Much has already been written about the wave of Canadian players making their names on the world’s highest stages of basketball. Andrew Wiggins is a former #1 overall pick, Rookie of the Year and the face of the Minnesota Timberwolves franchise. Tristan Thompson is the starting center for the defending NBA champion Cleveland Cavaliers. The Denver Nuggets’ Jamal Murray is second among all Western Conference rookies in scoring. On the collegiate level, players like Dillon Brooks, Chris Boucher, and Xavier Rathan-Mayes have significant roles on teams poised to make deep tourney runs.
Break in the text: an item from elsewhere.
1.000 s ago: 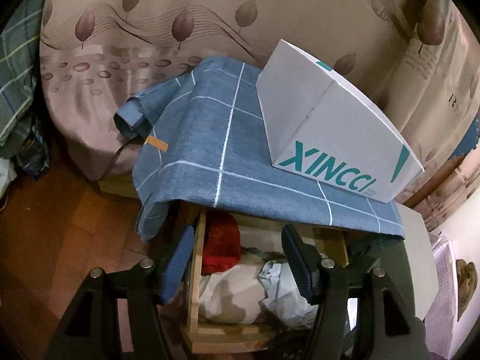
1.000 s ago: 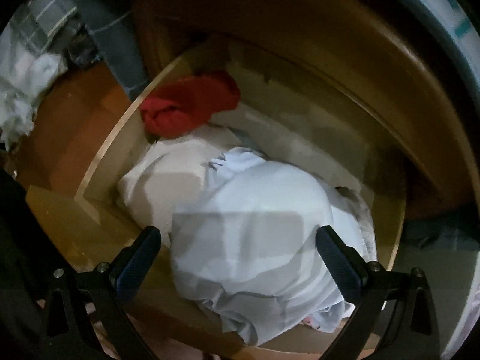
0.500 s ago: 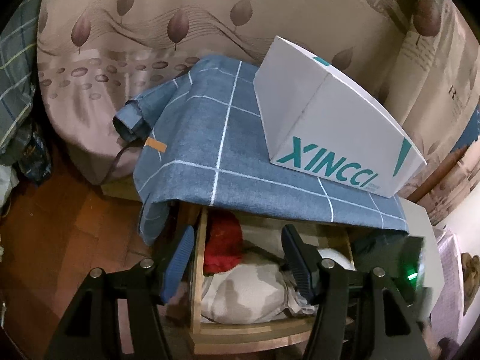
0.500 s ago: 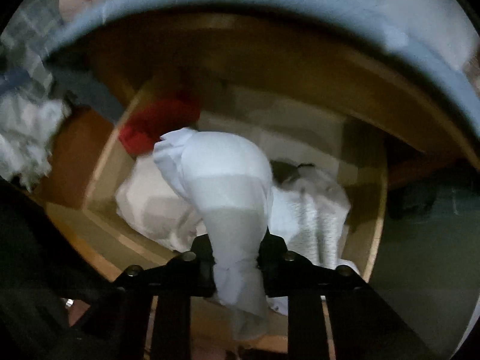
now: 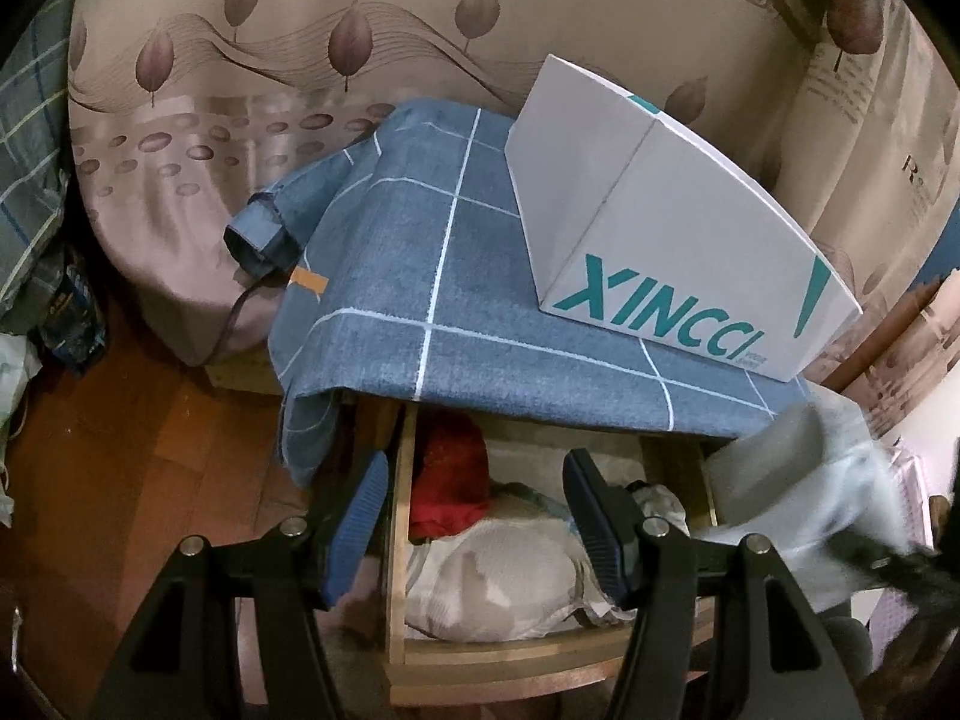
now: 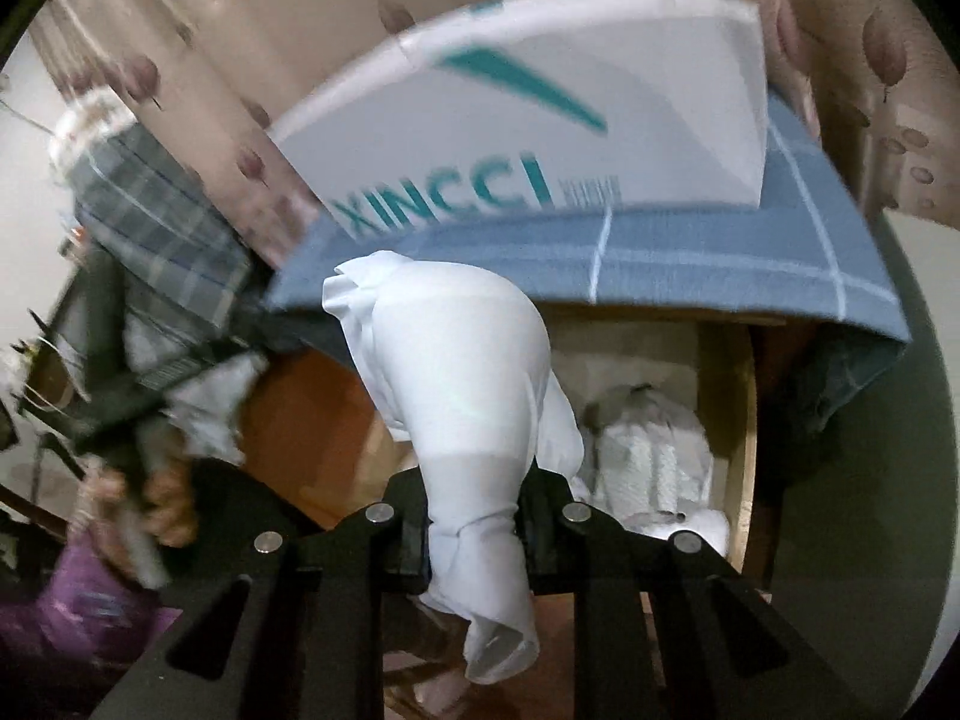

What sets Brazdeikis apart from most of his fellow countrymen is his status as a truly homegrown player. By remaining at Orangeville, Brazdeikis is bucking the trend of young Canadians venturing to the United States to play their high school/prep basketball. Orangeville Prep boasts two recent alumni — Murray and Milwaukee Bucks rookie Thon Maker — who have proved that college coaches and NBA scouts take players on the Canadian prep circuit just as seriously as their counterparts to the south.
“It’s cool knowing that guys who were in my position here in Canada made it to the pros,” Brazdeikis says. “It makes me feel like I don’t have to go through the states or away from home to make it. I feel like I have an opportunity if I play well here to go wherever I want.” In addition to the aforementioned James Harden and Gordon Hayward, Brazdeikis considers two Canadians important sources of inspiration for his game: Wiggins for his ability to run the fast break, and former Baylor standout Brady Heslip for his trademark shooting touch.
Johnson also acknowledges how fortunate Orangeville Prep is to have a homegrown player of Bradzeikis’s caliber on their roster. “It’s huge,” he says. “Guys [like Murray and Maker] go straight from here to the NBA, so it’s really cool to see him see those guys and know that he’s on that path as well. It’s [also] a huge thing for our school just knowing that we can compete in recruiting [with schools like] Montverde, Findlay Prep and Oak Hill. I know that we can play with those guys because these kids are deciding to stay, and [they] know that the basketball is not really dropping off. We’re really fortunate.”
Even though his post-secondary career is over a year way, Brazdeikis still exudes an almost collegiate sense of maturity when talking about his exploits on the court. When asked about his play during Orangeville Prep’s stint at the NPSI, Brazdeikis is adamant that “[They were] just like any other game[s] for me.”
“Every game I just try to come in with the same mentality,” he continues, “[to] do whatever it takes to win, whether that’s scoring or making a defensive play or kicking out to a teammate. I’m never scared of playing in a big environment or on a big stage, it’s always the same to me.”
Cognizant of where he stands as a player, Brazdeikis even has some improvements in mind as he continues to prepare his game for the college level. “A big thing is using my jump shot more,” he says. “I can always get to the paint and finish at the rim, and then also [shoot] spot-up threes and off the dribble, but I don’t use my pull-up game that much yet. I can definitely try shooting my jump shot more.”
As far as his recruitment goes, Brazdeikis has a clear vision of where he’d like to end up. “It’d be nice to have a school closer to me and in an urban environment, because that’s what I’m kinda used to,” he says, “but most important is fit and getting to know the coaching staff.”
Brazdeikis also notes that playing major minutes as a freshman and having an immediate impact on a team is something he values highly. “That’s kind of a big thing for me,” he admits. “I don’t want to go to college and have to sit for most of my first year, I want to have the opportunity to play.”
Judging by what he’s accomplished so far, finding a school that can provide him with that opportunity shouldn’t be a problem.